*ABOUT THIS EXERCISE*: When the string "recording" occurs in a line of the listing below, return that line.
#### SUPPLIED DATA ####
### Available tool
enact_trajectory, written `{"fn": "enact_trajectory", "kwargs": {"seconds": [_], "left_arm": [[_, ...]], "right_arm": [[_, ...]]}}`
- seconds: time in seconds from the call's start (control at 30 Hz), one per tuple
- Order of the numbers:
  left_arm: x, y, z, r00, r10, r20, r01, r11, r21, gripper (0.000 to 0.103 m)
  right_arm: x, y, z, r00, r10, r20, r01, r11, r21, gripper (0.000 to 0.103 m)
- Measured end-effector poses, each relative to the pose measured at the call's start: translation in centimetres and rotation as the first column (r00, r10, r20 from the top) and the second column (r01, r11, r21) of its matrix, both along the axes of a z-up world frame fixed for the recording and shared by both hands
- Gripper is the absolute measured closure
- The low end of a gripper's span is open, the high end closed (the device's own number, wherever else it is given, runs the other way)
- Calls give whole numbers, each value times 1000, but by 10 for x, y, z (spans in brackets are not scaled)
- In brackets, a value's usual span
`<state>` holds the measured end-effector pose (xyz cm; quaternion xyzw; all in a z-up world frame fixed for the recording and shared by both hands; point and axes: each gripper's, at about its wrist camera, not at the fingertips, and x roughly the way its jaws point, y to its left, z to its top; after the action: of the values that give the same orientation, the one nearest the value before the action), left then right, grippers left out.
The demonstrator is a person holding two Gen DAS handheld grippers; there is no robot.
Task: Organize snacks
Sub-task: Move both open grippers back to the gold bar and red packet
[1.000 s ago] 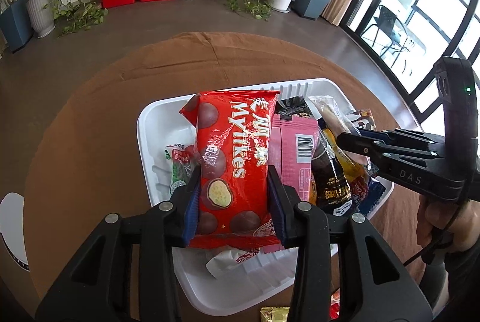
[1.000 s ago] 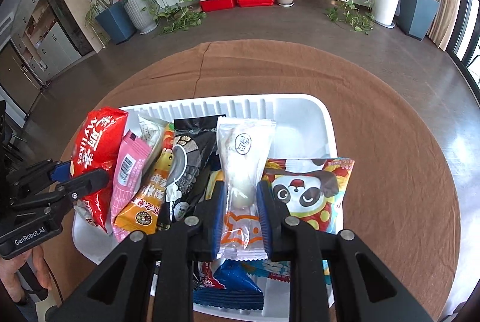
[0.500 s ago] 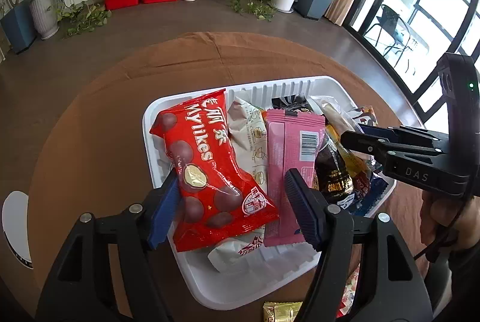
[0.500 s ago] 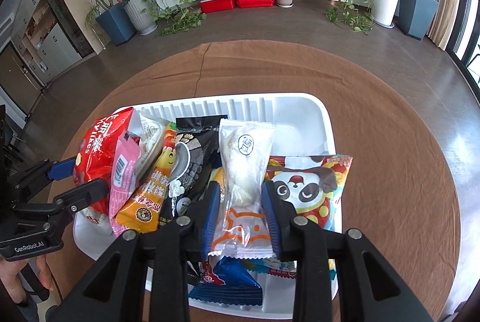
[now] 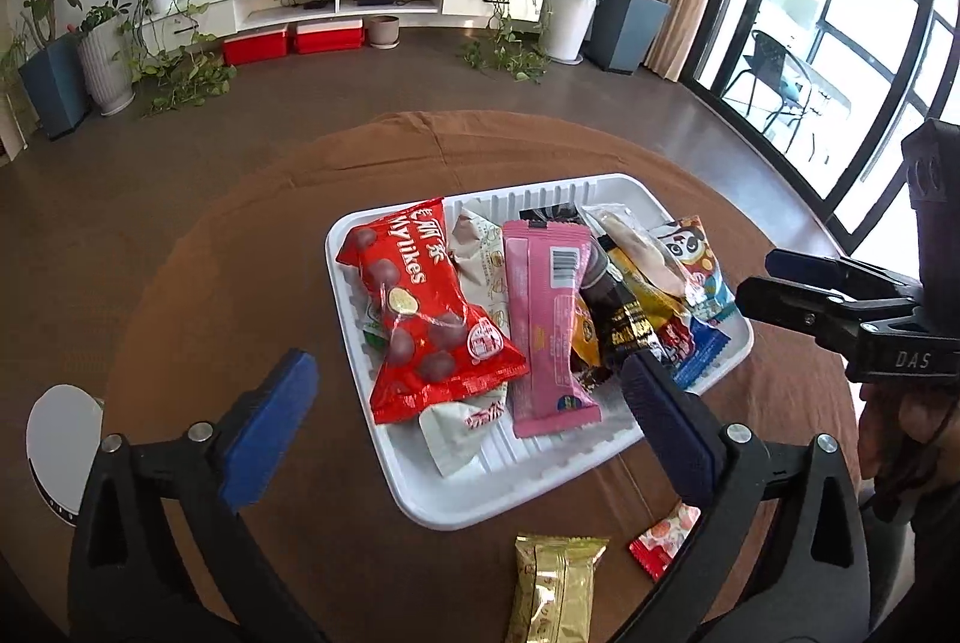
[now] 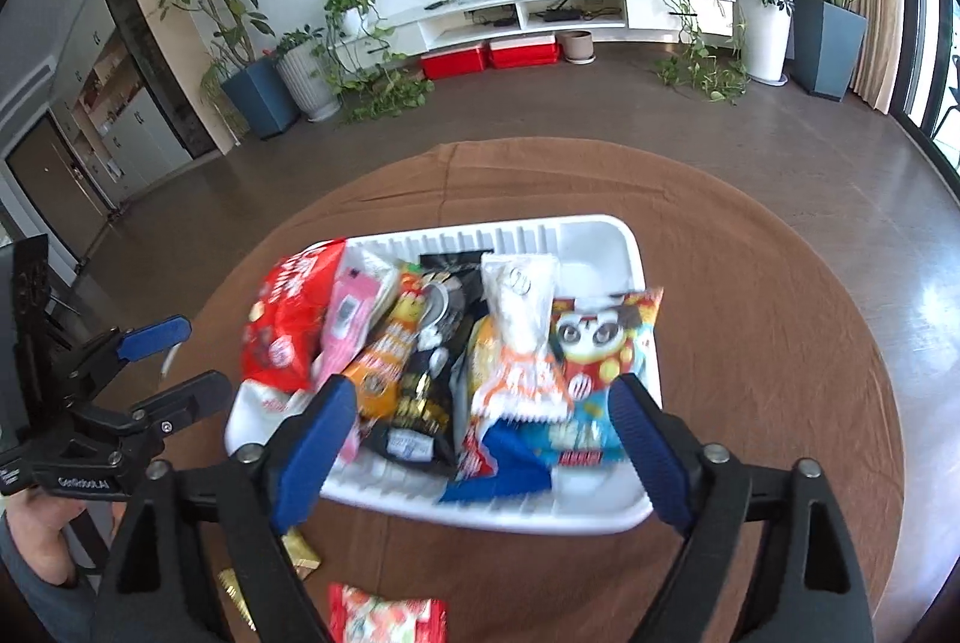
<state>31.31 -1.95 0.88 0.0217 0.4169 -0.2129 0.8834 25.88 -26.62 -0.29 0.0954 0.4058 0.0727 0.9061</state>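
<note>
White tray (image 5: 384, 457) sits on round brown-clothed table (image 5: 210, 283), packed with snack packets. Left to right in the left wrist view: left gripper (image 5: 462, 421) jaws spreading wide, nothing pinched, blue pads clear of red Mylikes bag (image 5: 420, 307) lying at the tray's left end; pink packet (image 5: 546, 319) beside it; black packet (image 5: 624, 325); panda packet (image 5: 696, 259) at right end. Right gripper (image 6: 480, 439) jaws also opening, released, hovering over white-and-orange packet (image 6: 522, 337). Gold packet (image 5: 555, 583) lies on the cloth outside the tray, near edge.
</note>
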Motion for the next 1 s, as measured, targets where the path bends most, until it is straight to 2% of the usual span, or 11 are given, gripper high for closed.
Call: {"fn": "enact_trajectory", "kwargs": {"seconds": [0.13, 0.27, 0.4, 0.5, 0.63, 1.0], "left_arm": [[-40, 0, -1, 1000, -24, 20, 23, 1000, 21, 0], [-83, -4, -13, 997, -59, 39, 56, 996, 72, 0], [-117, -10, -33, 996, -88, 10, 86, 991, 106, 0], [-134, -10, -50, 995, -92, -34, 95, 991, 95, 0], [-138, -12, -67, 991, -69, -114, 81, 991, 104, 0], [-121, -18, -79, 986, -86, -141, 109, 980, 164, 1]], "right_arm": [[-37, -3, -4, 1000, -3, -2, 3, 1000, 31, 12], [-83, -3, -23, 1000, -11, -13, 11, 999, 47, 12], [-119, -2, -43, 999, -24, -38, 27, 997, 75, 12], [-145, 2, -56, 998, -35, -61, 42, 993, 113, 12], [-167, 9, -61, 998, -40, -53, 45, 994, 100, 12], [-193, 25, -74, 998, -1, -69, 7, 996, 89, 13]]}}
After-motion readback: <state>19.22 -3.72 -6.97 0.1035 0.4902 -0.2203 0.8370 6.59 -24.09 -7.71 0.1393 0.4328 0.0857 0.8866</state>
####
*REPLY*:
- Measured end-effector poses, each relative to the pose measured at the call's start: translation in centimetres and rotation as the first column (r00, r10, r20 from the top) and the second column (r01, r11, r21) of its matrix, both along the axes of a z-up world frame fixed for the recording and shared by both hands
`<state>` holds the measured end-effector pose (xyz cm; quaternion xyzw; all in a z-up world frame fixed for the recording and shared by both hands; point and axes: each gripper's, at about its wrist camera, not at the fingertips, and x roughly the way its jaws point, y to its left, z to its top; after the action: of the values that give the same orientation, the one nearest the value before the action), left then right, grippers left out.

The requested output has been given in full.